**Directions**
Here the whole listing must be retyped exactly, with no line omitted.

**********

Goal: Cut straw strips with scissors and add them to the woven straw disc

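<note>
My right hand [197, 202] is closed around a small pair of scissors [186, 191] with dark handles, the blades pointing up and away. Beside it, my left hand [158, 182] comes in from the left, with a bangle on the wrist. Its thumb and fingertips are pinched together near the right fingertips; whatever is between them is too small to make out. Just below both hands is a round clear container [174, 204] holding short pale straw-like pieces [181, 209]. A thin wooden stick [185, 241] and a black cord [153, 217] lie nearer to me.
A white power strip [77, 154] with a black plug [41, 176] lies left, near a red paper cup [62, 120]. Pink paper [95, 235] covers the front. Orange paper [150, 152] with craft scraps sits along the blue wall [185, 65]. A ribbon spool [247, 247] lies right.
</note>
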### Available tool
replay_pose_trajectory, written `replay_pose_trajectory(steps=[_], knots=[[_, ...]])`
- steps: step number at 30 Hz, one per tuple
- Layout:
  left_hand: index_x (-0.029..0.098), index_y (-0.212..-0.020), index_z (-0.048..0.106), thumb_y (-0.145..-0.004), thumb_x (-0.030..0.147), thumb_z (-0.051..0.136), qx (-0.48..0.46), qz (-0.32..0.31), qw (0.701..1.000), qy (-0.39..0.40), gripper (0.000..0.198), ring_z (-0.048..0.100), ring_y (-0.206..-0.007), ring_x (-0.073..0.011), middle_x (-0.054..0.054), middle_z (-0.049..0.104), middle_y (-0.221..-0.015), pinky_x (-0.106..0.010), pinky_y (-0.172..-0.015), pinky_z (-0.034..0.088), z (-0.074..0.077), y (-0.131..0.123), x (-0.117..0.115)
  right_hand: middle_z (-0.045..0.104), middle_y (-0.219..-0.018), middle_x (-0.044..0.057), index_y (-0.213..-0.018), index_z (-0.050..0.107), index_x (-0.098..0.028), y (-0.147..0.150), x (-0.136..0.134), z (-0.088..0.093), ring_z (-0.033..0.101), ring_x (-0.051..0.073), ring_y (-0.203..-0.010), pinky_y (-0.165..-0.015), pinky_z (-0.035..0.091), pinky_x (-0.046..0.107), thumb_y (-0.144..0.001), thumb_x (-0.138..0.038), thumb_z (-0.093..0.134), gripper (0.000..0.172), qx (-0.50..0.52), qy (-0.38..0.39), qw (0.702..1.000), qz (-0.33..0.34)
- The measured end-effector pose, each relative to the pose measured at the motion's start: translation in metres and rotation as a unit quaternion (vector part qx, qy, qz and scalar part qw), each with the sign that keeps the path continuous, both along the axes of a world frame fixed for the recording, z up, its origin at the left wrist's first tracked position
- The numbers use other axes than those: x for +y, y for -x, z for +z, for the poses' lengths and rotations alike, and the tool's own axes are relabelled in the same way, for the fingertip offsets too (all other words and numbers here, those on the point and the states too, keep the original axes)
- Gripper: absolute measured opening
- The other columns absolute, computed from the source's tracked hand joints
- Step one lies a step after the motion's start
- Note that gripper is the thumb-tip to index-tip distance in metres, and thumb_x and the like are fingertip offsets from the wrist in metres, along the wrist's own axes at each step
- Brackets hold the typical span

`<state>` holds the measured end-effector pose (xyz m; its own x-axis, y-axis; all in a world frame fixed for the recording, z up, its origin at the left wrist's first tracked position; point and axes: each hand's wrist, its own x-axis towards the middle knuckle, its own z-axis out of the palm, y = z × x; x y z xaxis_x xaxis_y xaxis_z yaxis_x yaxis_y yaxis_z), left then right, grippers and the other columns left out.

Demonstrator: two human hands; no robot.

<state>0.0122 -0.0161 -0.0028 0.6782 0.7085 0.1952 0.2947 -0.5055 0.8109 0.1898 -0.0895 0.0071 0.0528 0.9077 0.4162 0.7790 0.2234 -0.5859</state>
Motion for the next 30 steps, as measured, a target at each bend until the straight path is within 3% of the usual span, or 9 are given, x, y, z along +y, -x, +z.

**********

**Your solution**
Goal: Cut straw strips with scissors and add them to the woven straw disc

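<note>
My right hand [197, 202] is closed around a small pair of scissors [186, 191] with dark handles, the blades pointing up and away. Beside it, my left hand [158, 182] comes in from the left, with a bangle on the wrist. Its thumb and fingertips are pinched together near the right fingertips; whatever is between them is too small to make out. Just below both hands is a round clear container [174, 204] holding short pale straw-like pieces [181, 209]. A thin wooden stick [185, 241] and a black cord [153, 217] lie nearer to me.
A white power strip [77, 154] with a black plug [41, 176] lies left, near a red paper cup [62, 120]. Pink paper [95, 235] covers the front. Orange paper [150, 152] with craft scraps sits along the blue wall [185, 65]. A ribbon spool [247, 247] lies right.
</note>
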### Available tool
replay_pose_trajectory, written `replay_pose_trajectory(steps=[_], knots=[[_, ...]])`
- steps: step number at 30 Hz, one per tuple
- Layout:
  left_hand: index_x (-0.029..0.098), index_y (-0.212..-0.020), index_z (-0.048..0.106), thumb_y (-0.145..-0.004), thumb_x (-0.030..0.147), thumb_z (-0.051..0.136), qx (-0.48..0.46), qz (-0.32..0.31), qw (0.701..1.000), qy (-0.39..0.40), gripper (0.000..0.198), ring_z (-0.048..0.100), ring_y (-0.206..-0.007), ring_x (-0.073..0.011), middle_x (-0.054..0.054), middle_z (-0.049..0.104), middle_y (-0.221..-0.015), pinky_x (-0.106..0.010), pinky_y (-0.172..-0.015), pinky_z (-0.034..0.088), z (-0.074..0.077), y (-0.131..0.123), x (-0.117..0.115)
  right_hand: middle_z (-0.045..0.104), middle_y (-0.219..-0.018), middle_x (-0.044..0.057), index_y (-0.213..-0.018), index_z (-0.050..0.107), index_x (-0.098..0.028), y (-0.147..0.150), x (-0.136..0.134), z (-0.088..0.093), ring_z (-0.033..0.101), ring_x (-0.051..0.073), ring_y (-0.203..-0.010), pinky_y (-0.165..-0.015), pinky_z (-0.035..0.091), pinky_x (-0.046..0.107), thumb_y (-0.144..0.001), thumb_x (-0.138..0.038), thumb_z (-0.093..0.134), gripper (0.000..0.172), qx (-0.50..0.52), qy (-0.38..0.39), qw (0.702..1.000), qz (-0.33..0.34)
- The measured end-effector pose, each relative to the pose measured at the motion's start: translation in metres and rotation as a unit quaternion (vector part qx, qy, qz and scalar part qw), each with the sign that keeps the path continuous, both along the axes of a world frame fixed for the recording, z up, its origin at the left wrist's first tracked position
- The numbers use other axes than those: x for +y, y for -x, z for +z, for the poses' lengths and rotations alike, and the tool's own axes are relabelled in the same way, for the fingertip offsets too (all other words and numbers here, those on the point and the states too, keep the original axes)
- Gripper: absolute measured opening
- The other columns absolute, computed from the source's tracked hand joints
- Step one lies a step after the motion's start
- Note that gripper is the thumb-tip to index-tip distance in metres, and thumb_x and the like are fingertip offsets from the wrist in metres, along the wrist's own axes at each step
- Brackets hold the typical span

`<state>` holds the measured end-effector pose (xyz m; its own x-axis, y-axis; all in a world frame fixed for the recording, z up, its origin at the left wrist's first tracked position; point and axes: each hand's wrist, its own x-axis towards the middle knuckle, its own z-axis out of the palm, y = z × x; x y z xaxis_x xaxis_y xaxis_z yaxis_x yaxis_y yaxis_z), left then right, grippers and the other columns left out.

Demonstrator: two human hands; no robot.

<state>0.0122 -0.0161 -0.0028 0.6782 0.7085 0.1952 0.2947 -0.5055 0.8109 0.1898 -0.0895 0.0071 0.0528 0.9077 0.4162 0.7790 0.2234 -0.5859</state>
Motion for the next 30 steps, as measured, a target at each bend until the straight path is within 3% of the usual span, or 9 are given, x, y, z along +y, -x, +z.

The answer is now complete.